The decision involves a safety-sensitive workplace for the construction of infrastructure for the delivery of electricity from Muskrat Falls in Labrador to the island of Newfoundland (the “Project”). The employee, a General Labourer on the Project for just over one (1) year, suffered from chronic pain due to Chron’s disease and osteoarthritis. Despite numerous modalities and therapies, the treatments were unable to relieve his pain. After a referral from his family doctor, the employee was prescribed medicinal cannabis. Throughout the material time, the employee consumed through vaporization about 1.5 grams of cannabis each evening following work hours.
The employee’s work on the Project overlapped with his prescription cannabis use until his eventual layoff. Despite the Collective Agreement containing priority hiring for vacant positions, the employee was not successful in obtaining a position because of concerns over whether his cannabis use would impair his ability to perform the job safely. The employee’s union filed a grievance alleging that the refusal to hire him was based on discrimination.
At arbitration, the Arbitrator assessed the competing expert evidence with respect to the effects of cannabis and the potential duration of impairment. The experts at the arbitration included general practitioners, a family physician who practised as an occupational health consultant, a pharmacologist/toxicologist, and a doctor qualified to provide evidence in the area of pain management.
Ultimately, the Arbitrator decided that the employer’s inability to measure and manage the risk of harm constituted undue hardship. Specifically, the Arbitrator stated,
[t]he safety hazard that would be introduced into the workplace here by residual impairment arising from the Grievor’s daily evening use of cannabis products could not be ameliorated by remedial or monitoring processes. Consequently, undue hardship, in terms of unacceptable increased safety risk, would result to the Employer if it put the Grievor to work. As previously stated, if the Employer cannot measure impairment, it cannot manage risk. [Emphasis added].

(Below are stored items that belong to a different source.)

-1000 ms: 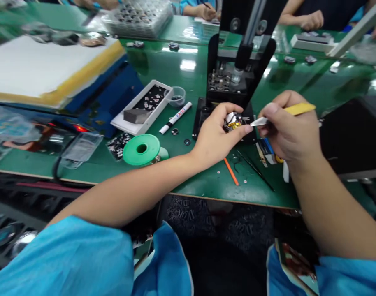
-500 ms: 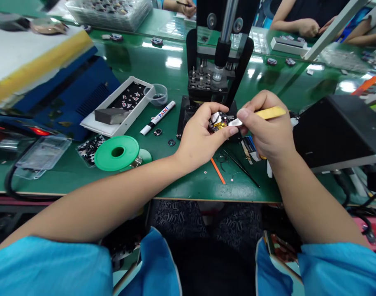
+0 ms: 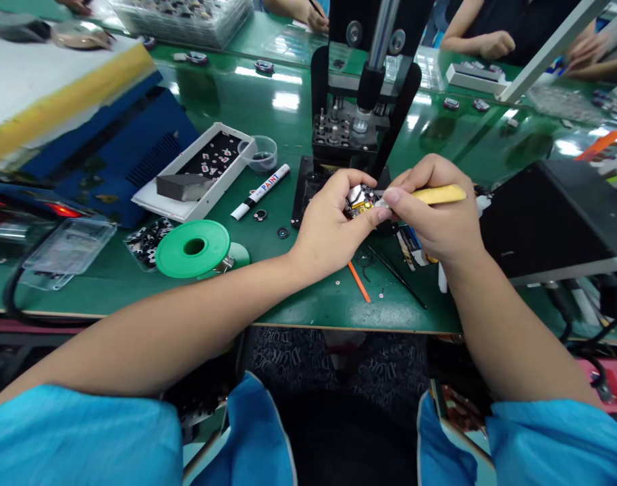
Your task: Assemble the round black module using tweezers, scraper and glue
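Observation:
My left hand (image 3: 329, 219) is closed around a small electronic device (image 3: 360, 200), its inside facing up with silver, black and gold-yellow parts. Thumb and fingers grip it by the edges, just in front of a black press. In my right hand (image 3: 435, 212) is a yellow-handled metal tool (image 3: 443, 195), pinched between thumb and fingers. Its pale metal end meets the right side of the device; the very tip is hidden by my fingers. Below the hands lie an orange stick (image 3: 359, 281) and a thin black rod (image 3: 397, 276).
The black press (image 3: 346, 145) stands right behind my hands. To the left are a paint marker (image 3: 260, 192), a green spool (image 3: 212, 236), a white tray (image 3: 156, 204) and a blue machine (image 3: 136, 148). A black box (image 3: 566, 223) sits at right. Other people's hands show across the bench.
The tool has tilted slightly and its metal end is now more covered by my right fingers. My left hand keeps its grip on the device. The view has shifted a little.

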A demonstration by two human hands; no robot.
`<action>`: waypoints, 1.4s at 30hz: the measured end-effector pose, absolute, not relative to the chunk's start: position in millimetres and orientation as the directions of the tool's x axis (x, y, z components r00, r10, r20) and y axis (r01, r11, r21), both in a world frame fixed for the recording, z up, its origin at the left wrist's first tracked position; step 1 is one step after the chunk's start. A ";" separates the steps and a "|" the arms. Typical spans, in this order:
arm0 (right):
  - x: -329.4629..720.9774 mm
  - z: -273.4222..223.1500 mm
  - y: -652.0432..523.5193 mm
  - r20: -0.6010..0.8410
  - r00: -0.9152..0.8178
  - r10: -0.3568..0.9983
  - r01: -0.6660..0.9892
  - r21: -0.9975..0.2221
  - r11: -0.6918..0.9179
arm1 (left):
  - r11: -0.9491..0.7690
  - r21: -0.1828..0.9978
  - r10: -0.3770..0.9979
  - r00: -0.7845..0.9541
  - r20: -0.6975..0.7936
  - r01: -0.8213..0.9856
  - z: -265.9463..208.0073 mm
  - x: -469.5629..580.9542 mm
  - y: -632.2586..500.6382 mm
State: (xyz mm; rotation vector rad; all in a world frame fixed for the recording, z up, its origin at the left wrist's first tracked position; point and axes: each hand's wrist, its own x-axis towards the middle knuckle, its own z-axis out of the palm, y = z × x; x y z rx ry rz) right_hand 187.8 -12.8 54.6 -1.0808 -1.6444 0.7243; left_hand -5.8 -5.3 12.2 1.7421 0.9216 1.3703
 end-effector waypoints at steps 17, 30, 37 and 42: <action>182.9 51.6 -12.8 0.507 -0.094 0.857 0.251 -0.821 0.513 | -0.454 0.888 0.882 0.178 0.437 0.069 11.0 -4.9 -5.3; 183.9 52.2 -3.7 0.350 0.014 0.936 0.310 -0.892 0.329 | -0.591 0.804 0.801 0.172 0.574 0.066 4.9 -5.5 -4.7; 183.6 58.0 -6.6 0.157 0.022 0.987 0.310 -0.940 0.143 | -0.577 0.817 0.809 0.141 0.571 0.005 4.0 -1.0 -7.9; 188.1 61.4 -9.2 -0.090 -0.058 0.994 0.293 -0.954 -0.069 | -0.537 0.842 0.835 0.169 0.523 0.047 12.4 -1.4 -12.3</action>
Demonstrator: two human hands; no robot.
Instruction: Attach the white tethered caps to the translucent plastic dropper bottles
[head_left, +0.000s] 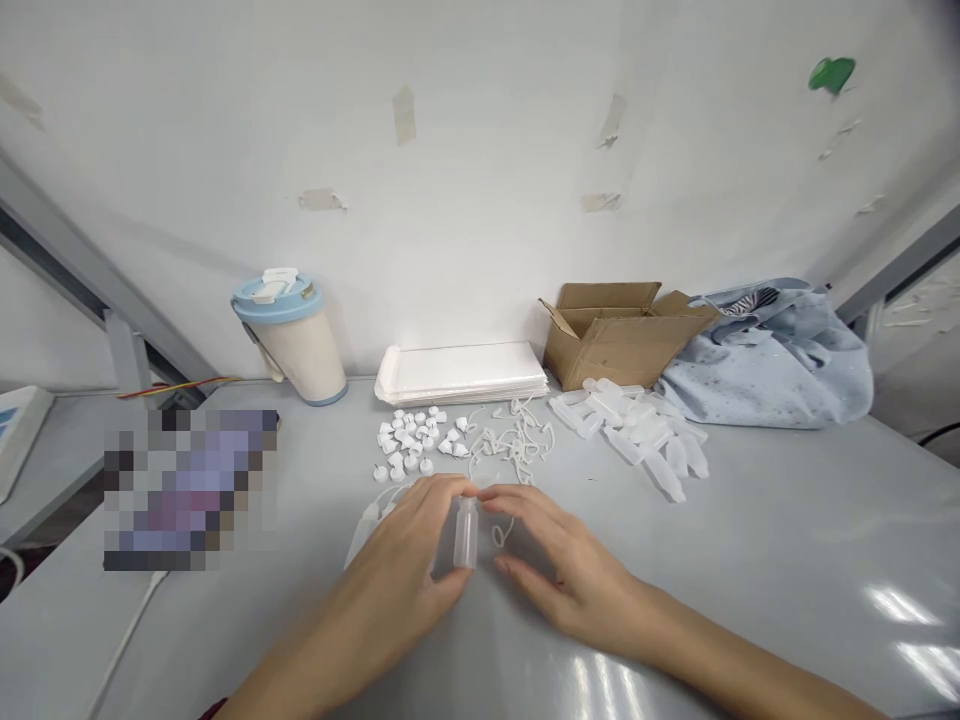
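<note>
A small translucent plastic bottle (466,535) stands upright between the thumb and fingers of my left hand (409,560), the thumb at its base and the fingertips by its neck. My right hand (570,560) is open just to the right, index fingertip close to the bottle's top; whether it touches, I cannot tell. A white cord loop (502,535) shows between its fingers and thumb. Partly hidden behind my left hand are bottles with cords (367,525). Beyond the hands are white caps (409,435), a tangle of white cords (517,440) and a pile of translucent bottles (645,425).
Against the wall are a cream tumbler with a blue lid (292,340), a stack of white padded envelopes (461,372), an open cardboard box (622,345) and a grey-blue cloth (772,360). At left, a pixelated device (195,490) has a white cable (127,640) attached.
</note>
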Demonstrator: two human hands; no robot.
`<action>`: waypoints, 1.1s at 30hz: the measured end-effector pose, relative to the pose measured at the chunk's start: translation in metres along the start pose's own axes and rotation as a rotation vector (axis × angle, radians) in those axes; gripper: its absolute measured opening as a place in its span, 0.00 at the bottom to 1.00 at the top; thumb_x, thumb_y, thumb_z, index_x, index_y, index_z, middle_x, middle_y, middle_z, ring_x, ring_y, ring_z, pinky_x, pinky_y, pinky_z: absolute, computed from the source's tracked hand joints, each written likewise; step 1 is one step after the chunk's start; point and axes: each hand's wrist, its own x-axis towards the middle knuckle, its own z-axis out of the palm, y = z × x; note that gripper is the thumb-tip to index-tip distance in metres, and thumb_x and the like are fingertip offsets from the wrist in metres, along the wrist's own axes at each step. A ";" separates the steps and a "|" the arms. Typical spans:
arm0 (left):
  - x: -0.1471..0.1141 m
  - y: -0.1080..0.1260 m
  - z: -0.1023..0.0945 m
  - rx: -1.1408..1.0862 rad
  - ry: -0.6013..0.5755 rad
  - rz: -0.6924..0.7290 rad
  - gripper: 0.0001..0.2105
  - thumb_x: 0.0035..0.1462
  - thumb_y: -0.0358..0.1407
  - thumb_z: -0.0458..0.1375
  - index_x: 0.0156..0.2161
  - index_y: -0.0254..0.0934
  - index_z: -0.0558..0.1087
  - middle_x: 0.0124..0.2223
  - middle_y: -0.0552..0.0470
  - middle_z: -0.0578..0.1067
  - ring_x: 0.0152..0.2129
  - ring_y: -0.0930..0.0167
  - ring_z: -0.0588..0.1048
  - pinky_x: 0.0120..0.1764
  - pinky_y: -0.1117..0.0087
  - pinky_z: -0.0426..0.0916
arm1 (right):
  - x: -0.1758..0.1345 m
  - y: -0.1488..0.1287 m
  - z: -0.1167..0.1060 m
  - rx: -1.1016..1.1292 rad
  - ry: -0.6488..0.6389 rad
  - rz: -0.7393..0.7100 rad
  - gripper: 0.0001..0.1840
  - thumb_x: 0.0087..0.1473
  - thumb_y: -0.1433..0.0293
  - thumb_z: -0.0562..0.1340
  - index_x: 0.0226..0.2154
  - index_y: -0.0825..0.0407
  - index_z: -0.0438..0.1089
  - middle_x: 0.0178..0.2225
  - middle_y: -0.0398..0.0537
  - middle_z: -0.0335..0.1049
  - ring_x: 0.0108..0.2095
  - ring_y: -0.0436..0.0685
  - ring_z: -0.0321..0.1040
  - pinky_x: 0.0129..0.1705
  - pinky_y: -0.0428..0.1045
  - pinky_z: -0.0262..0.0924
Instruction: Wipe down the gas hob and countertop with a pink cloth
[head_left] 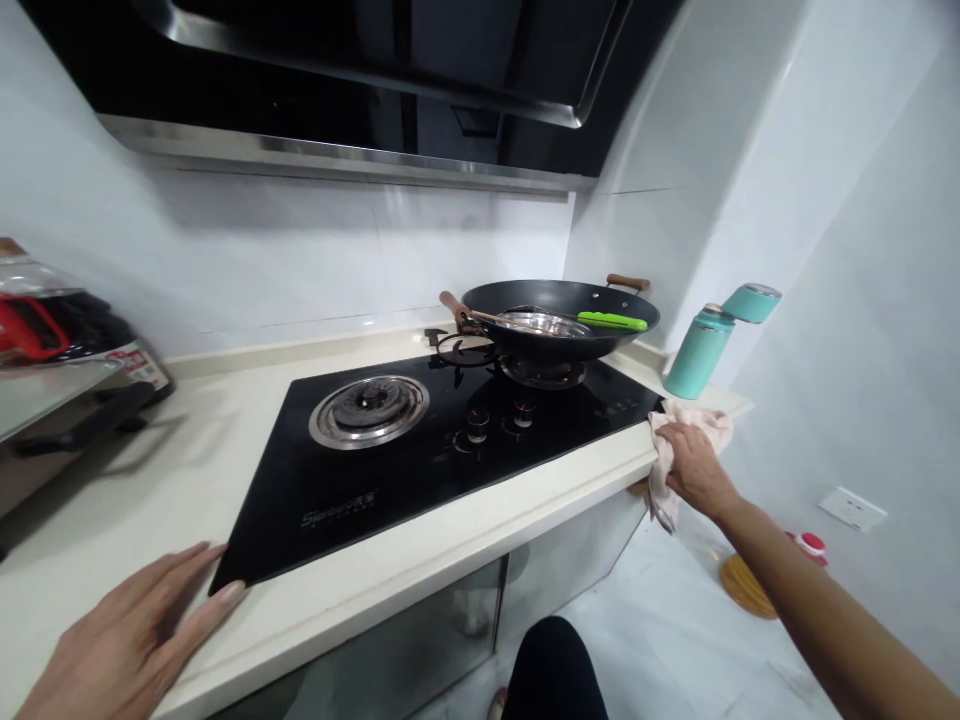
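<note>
My right hand [691, 462] presses a pale pink cloth [712, 425] onto the counter's right end, and part of the cloth hangs over the front edge. My left hand [142, 620] rests with fingers apart at the near left corner of the black glass gas stove [300, 475], holding nothing. The stove's left burner [369, 412] is uncovered, with two knobs [478, 426] beside it. Over the right burner sits a black wok [517, 295] with wooden handles. A steel dish and a green-handled utensil [613, 320] lie in the wok. Just behind the cloth stands a teal bottle [700, 355], lid tipped open.
A black range hood [360, 80] hangs low above the stove. At left are a dark appliance [67, 420] and a large red-handled bottle [52, 330]. A black pan support [465, 349] lies behind the stove's middle. A red-capped container [810, 544] is on the floor at right.
</note>
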 end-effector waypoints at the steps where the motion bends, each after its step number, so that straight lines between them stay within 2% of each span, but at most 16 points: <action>1: 0.000 0.006 -0.004 0.005 -0.006 0.001 0.32 0.56 0.62 0.52 0.53 0.40 0.77 0.55 0.44 0.79 0.54 0.52 0.76 0.63 0.50 0.66 | 0.000 -0.009 -0.001 -0.018 0.001 -0.001 0.35 0.42 0.73 0.59 0.56 0.57 0.61 0.52 0.65 0.64 0.56 0.74 0.58 0.57 0.68 0.55; 3: -0.001 0.019 -0.012 0.017 -0.024 0.001 0.33 0.57 0.62 0.52 0.54 0.37 0.76 0.56 0.42 0.78 0.56 0.52 0.74 0.63 0.50 0.65 | 0.001 -0.036 -0.002 -0.043 -0.006 -0.016 0.34 0.42 0.73 0.60 0.56 0.56 0.61 0.52 0.65 0.63 0.55 0.74 0.58 0.58 0.67 0.55; 6: -0.005 0.033 -0.022 0.035 -0.060 0.001 0.32 0.62 0.59 0.51 0.57 0.34 0.74 0.59 0.40 0.76 0.60 0.53 0.70 0.64 0.50 0.62 | 0.005 -0.099 -0.006 -0.030 -0.018 -0.070 0.35 0.44 0.74 0.62 0.56 0.55 0.60 0.53 0.64 0.63 0.54 0.73 0.59 0.59 0.67 0.54; 10: -0.010 0.042 -0.027 0.019 -0.076 -0.008 0.32 0.65 0.58 0.49 0.59 0.33 0.73 0.61 0.39 0.74 0.61 0.53 0.69 0.64 0.50 0.61 | 0.017 -0.215 -0.008 0.027 -0.035 -0.163 0.37 0.42 0.73 0.69 0.56 0.53 0.62 0.52 0.63 0.66 0.53 0.74 0.60 0.57 0.66 0.54; 13: -0.011 0.042 -0.027 -0.026 -0.036 -0.032 0.32 0.63 0.60 0.50 0.58 0.37 0.75 0.60 0.41 0.75 0.60 0.53 0.70 0.63 0.49 0.63 | 0.027 -0.308 -0.006 0.102 -0.023 -0.237 0.37 0.43 0.65 0.75 0.54 0.53 0.65 0.51 0.59 0.69 0.53 0.72 0.62 0.59 0.65 0.53; 16: -0.014 0.049 -0.032 -0.136 0.083 -0.018 0.29 0.62 0.59 0.53 0.53 0.38 0.77 0.58 0.41 0.76 0.56 0.54 0.74 0.61 0.50 0.66 | 0.039 -0.387 -0.003 0.143 0.051 -0.371 0.26 0.54 0.64 0.69 0.54 0.52 0.67 0.49 0.56 0.71 0.53 0.69 0.64 0.59 0.64 0.54; 19: -0.034 0.074 -0.040 -0.307 0.310 0.053 0.19 0.65 0.51 0.56 0.46 0.39 0.79 0.52 0.43 0.79 0.51 0.58 0.77 0.57 0.53 0.70 | 0.056 -0.442 -0.011 0.167 0.026 -0.529 0.19 0.60 0.66 0.64 0.53 0.53 0.67 0.47 0.55 0.71 0.48 0.66 0.66 0.56 0.62 0.59; 20: -0.047 0.086 -0.040 -0.376 0.371 0.069 0.15 0.66 0.47 0.55 0.44 0.40 0.79 0.49 0.45 0.80 0.49 0.60 0.78 0.55 0.55 0.72 | 0.061 -0.454 -0.016 0.176 -0.002 -0.577 0.19 0.60 0.67 0.64 0.53 0.54 0.67 0.47 0.55 0.71 0.47 0.66 0.67 0.55 0.62 0.60; 22: -0.077 0.115 -0.032 -0.532 0.403 0.094 0.10 0.68 0.38 0.53 0.44 0.41 0.78 0.45 0.48 0.81 0.45 0.65 0.79 0.50 0.61 0.75 | 0.072 -0.467 -0.028 0.208 -0.070 -0.648 0.21 0.59 0.66 0.65 0.53 0.55 0.67 0.48 0.56 0.70 0.46 0.66 0.67 0.54 0.61 0.62; 25: -0.127 0.151 0.003 -0.720 0.439 0.094 0.07 0.65 0.35 0.58 0.46 0.42 0.74 0.44 0.48 0.80 0.44 0.66 0.79 0.46 0.65 0.76 | 0.079 -0.468 -0.043 0.286 -0.147 -0.693 0.32 0.53 0.64 0.71 0.56 0.58 0.65 0.52 0.59 0.68 0.51 0.67 0.65 0.57 0.61 0.61; 27: -0.151 0.164 0.032 -0.799 0.464 -0.104 0.07 0.62 0.36 0.60 0.45 0.42 0.73 0.46 0.47 0.78 0.46 0.65 0.78 0.46 0.64 0.75 | 0.079 -0.462 -0.048 0.325 -0.174 -0.718 0.39 0.50 0.64 0.74 0.59 0.58 0.62 0.56 0.61 0.66 0.55 0.68 0.63 0.60 0.61 0.60; 29: -0.161 0.170 0.059 -0.887 0.446 -0.390 0.15 0.57 0.42 0.64 0.47 0.40 0.72 0.49 0.44 0.76 0.49 0.62 0.76 0.47 0.61 0.75 | 0.076 -0.456 -0.049 0.347 -0.186 -0.738 0.42 0.50 0.66 0.74 0.62 0.57 0.60 0.59 0.62 0.65 0.59 0.69 0.61 0.62 0.62 0.58; 31: -0.157 0.174 0.078 -0.998 0.389 -0.628 0.27 0.47 0.48 0.68 0.50 0.38 0.71 0.53 0.40 0.74 0.52 0.56 0.74 0.49 0.57 0.74 | 0.073 -0.452 -0.047 0.370 -0.184 -0.748 0.42 0.51 0.68 0.73 0.64 0.55 0.58 0.62 0.62 0.63 0.62 0.69 0.59 0.65 0.63 0.55; 33: -0.144 0.178 0.085 -1.164 0.278 -0.723 0.35 0.38 0.50 0.71 0.52 0.36 0.70 0.54 0.38 0.74 0.53 0.54 0.74 0.51 0.55 0.72 | 0.071 -0.451 -0.044 0.396 -0.173 -0.754 0.42 0.52 0.69 0.72 0.65 0.52 0.58 0.65 0.61 0.61 0.65 0.69 0.56 0.68 0.64 0.51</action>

Disagreeing with the decision, the employee’s union filed an application for judicial review. On judicial review, the Supreme Court of Newfoundland and Labrador accepted that the Arbitrator based his findings on the expert evidence before him. The Court stated that the Arbitrator found that the duty to accommodate did not extend to a requirement that the employer accept a risk resulting from the possibility of impairment. As a result, the Court decided that the Arbitrator’s decision was found to be within the range of reasonable outcomes and dismissed the employee’s application. Specifically, the Court stated that the Arbitrator reasonably concluded that:
- impairment can last up to 24 hours after use;
- the impairing effects may not be known to the user;
- the use of marijuana can impair the ability of a worker to function safely in a safety-sensitive environment; and
- there was no available means or method for accurately testing impairment from cannabis use in the workplace.
Takeaways for employers
For employers, the decision may provide support for a precautionary approach to the maintenance of a safe work environment. The decision stands for the proposition that, absent an available means or method for accurately testing impairment from cannabis use, the duty to accommodate (assessed on a case-by-case basis) may not require an employer to accept the risks of potential impairment from cannabis in a safety-sensitive environment. It remains to be seen whether this decision will be appealed and whether tribunals and courts in other jurisdictions will follow its reasoning in balancing occupational health and safety and human rights obligations.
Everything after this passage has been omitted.